The time has for all good men... damn it Off topic already. I really need to get my banalities in order. Ehhh, fuck it. It's all served me well thus far. There is a lot to be said for a person who doesn't actually have a personality, only a function. Right now the function is cinematic excellence.
The funny thing is that I was inspired by a hero who failed me and it is the most liberating experience I've ever had. I've long tried to be accommodating through ultimate hardship and be the better man in BAD situations.
My path though has forced the return of the Poet that will NOT be denied and I'm glad that I chose to take a huge chance, relying only on faith in the power of study and hard work.

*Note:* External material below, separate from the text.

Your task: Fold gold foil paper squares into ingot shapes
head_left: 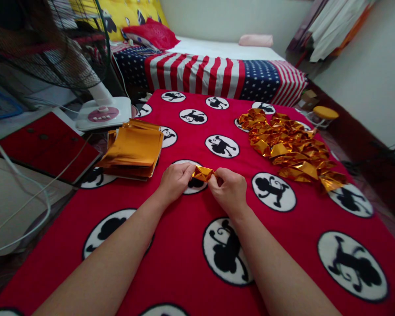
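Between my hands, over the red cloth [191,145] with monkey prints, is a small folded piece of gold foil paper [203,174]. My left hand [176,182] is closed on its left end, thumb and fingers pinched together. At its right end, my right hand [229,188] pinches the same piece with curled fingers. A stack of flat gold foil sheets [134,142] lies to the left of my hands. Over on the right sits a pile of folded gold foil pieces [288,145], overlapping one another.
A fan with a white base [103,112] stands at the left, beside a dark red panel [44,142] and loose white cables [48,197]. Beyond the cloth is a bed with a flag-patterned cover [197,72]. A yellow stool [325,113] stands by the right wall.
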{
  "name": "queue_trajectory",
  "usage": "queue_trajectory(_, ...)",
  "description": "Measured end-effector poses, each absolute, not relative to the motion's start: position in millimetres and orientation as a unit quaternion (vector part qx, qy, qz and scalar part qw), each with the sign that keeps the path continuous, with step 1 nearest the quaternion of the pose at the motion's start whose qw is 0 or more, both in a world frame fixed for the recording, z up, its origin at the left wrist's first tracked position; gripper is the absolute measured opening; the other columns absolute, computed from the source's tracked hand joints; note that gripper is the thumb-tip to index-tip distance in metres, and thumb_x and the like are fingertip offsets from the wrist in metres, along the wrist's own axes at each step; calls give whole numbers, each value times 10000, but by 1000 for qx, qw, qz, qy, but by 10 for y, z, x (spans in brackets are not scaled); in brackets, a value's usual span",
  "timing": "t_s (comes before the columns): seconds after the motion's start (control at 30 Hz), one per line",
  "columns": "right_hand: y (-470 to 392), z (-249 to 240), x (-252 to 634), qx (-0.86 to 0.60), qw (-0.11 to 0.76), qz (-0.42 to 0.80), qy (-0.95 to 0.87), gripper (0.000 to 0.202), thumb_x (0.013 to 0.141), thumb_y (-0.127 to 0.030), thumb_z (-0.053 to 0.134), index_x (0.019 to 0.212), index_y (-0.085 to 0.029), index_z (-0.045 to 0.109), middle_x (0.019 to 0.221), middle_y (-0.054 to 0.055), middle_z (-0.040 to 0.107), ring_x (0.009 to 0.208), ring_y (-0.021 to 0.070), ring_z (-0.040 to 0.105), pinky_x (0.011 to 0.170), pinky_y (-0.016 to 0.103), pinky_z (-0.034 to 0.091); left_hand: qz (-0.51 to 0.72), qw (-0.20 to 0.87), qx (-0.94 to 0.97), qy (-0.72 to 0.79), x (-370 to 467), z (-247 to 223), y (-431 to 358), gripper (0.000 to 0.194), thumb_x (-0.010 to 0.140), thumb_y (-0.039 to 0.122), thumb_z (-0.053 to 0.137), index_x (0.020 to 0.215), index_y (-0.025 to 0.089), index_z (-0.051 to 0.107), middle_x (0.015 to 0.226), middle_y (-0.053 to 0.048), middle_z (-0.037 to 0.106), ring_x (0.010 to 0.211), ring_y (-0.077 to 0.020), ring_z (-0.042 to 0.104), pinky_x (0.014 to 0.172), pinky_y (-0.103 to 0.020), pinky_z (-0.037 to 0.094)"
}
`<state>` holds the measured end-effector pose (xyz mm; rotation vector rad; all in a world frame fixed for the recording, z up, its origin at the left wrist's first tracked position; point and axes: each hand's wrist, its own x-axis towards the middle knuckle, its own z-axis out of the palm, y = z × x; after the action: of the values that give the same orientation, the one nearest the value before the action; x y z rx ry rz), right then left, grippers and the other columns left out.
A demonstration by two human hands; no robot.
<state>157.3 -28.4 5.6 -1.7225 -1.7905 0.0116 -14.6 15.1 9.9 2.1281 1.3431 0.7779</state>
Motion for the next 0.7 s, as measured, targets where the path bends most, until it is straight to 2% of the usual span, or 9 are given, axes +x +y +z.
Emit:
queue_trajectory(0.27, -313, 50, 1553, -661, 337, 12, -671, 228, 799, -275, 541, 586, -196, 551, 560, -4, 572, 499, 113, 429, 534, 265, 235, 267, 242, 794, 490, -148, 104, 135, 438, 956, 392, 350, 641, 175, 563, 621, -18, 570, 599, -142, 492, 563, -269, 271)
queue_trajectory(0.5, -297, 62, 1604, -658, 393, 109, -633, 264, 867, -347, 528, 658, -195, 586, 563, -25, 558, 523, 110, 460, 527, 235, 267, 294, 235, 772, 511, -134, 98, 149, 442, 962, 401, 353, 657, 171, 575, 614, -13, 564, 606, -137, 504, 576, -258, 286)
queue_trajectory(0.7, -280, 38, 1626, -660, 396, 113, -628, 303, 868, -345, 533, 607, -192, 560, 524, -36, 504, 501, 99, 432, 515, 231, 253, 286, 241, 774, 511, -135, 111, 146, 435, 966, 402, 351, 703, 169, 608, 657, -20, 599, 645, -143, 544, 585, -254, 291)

I had to make really difficult decisions recently and hope that I can handle them gracefully without obscuring my real motivation, that cinematic excellence thing.
I have found that - to wax biblical - a prophet is never respected in his own country. I'm nobody but hey this is a spontaneous post to help me relax for my next moves. My short has been getting some good people attached and I think it will be a great film for it's target demographic.

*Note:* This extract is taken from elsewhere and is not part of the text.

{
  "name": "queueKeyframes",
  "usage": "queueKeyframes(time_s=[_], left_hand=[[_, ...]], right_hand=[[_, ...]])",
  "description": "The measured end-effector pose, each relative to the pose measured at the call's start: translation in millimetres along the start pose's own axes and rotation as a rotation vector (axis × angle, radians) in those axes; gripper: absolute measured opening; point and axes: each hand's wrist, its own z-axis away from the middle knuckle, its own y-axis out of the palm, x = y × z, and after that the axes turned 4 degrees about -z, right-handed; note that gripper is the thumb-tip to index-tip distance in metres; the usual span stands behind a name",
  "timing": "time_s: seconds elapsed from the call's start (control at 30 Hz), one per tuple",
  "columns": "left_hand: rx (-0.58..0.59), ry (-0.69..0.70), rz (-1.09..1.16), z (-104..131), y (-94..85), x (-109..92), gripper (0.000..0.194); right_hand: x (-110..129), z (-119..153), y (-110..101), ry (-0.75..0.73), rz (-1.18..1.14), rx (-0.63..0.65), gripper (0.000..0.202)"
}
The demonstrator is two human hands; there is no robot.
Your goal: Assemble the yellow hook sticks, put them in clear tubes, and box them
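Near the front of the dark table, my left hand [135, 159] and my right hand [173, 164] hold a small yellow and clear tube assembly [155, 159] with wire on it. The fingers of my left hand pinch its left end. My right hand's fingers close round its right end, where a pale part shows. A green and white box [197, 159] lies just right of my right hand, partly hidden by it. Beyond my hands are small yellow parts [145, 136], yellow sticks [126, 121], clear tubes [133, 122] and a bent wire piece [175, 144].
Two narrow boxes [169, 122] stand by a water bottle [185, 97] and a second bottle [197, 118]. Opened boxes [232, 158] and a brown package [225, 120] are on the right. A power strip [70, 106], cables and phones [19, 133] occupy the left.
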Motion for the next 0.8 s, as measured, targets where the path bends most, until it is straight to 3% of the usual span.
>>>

I've still not finished my Master's thesis script but I have had the opportunity to compile three years of work into a forward thinking hypothesis that should allow me to quickly and efficiently produce popular narratives.

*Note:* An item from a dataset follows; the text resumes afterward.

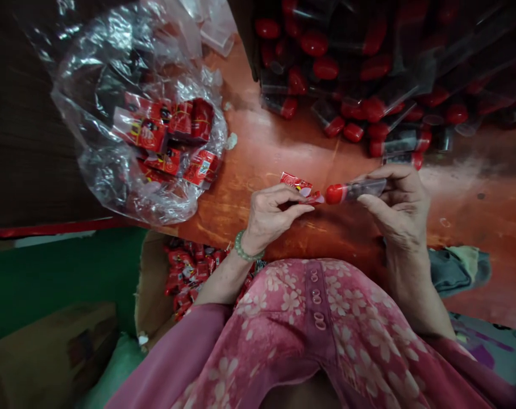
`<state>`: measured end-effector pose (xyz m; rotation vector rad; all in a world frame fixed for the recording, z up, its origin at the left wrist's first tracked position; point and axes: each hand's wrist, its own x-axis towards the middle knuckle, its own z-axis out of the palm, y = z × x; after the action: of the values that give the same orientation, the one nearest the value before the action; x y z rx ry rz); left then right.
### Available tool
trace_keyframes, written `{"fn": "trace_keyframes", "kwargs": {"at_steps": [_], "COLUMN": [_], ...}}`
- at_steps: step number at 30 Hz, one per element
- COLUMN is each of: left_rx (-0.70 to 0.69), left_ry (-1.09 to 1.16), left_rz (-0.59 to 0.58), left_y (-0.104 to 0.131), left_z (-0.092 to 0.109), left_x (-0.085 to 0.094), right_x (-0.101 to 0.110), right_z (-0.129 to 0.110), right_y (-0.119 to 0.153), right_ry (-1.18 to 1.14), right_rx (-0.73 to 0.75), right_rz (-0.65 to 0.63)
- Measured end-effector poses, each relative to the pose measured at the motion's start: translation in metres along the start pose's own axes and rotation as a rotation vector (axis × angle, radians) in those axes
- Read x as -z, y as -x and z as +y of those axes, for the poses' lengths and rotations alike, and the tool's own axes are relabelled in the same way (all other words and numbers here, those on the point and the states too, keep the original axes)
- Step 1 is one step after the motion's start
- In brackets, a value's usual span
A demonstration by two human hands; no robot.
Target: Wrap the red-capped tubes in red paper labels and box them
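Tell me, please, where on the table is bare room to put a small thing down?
Bare wood table lies between the plastic bag of red packets and the pile of red-capped tubes. Another bare patch is right of the right hand, toward the table's edge. The far right is crowded with tubes. The left hand holds a red packet; the right holds a tube.

left hand (271, 215): fingers curled, thumb and forefinger pinched shut, wrist bent inward | right hand (396, 205): grip closed, thumb underneath, fingers arched over the top | forearms: both angled in from the body, hands level and just apart
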<state>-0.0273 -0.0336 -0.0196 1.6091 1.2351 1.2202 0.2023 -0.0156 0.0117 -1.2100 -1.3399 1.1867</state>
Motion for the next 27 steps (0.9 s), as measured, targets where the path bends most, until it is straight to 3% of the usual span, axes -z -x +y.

I mean I could soup up some of my club exploits or some of experiences as a houseless person with a job in an office - well I did live in a movie theater though. It was a funny thought while worked at Microsoft after flipping a few birds for my Bachelor's program where my head exploded cause I was trying to prove my Big Bang Theory (I found Einstein did agree after I sewed my brain back up). Or hell I could dig into my basic training or AIT or even Airborne duty assignment.
The problem is that I plan on shutting out the entire world and sitting on the beach for a week or two. I love NY but I LOVE LA.